Uppercase Magazine #3



The clue to what distinguishes Uppercase Magazine lies in its motto “A magazine for the creative and curious”  It’s the “curious” – It accounts for the joyful, inclusive sense of collaboration and sharing that pervades the whole shebang. The magazine reads like a conversation between like-minded folk riffing on the impossibly cool thing they’ve drawn, thought, photographed, collected, discovered, etc. No lofty curatorial snobbishness or hipster veneration of the mindlessly shocking or willfully ugly for these cats – just a democratic spirit and a celebration of beautiful things.

Another thing – the magazine, as a project and physical object, is the very embodiment of what it celebrates.  It works on a collaborative publishing model, and is designed and produced with great care and craft. Feels great in the hand. The three covers so far are stunning in their graphic impact. Folks seem keen on it too. The first two issues are sold out and subscriptions now begin with the third. The whole Uppercase venture, gallery, books, blog etc… seem of all of a piece. Well worth it. Explore here.

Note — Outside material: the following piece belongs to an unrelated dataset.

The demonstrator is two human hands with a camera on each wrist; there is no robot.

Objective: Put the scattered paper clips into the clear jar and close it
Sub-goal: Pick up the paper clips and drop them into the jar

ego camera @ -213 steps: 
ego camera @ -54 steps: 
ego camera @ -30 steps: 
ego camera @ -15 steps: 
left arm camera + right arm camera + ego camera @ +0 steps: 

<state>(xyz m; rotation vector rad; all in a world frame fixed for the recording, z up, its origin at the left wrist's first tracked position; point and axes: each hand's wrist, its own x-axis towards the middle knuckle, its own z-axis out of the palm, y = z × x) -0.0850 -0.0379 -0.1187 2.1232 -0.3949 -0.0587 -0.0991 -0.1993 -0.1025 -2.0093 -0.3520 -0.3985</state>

(Oh, and – given my affinity for the venture, I’m proud to say they’ve found room for my own contribution to it. For issue three I wrote an article exploring the radio documentaries of the classical pianist Glenn Gould, not only in terms of his own career but as a manifesto for the insatiable cultural omnivore. As you can see from the preview above, they were kind enough to include an accompanying illustration, which was a great excuse to paint one of Gould’s pop cultural obsessions, the fetching Petula Clark.)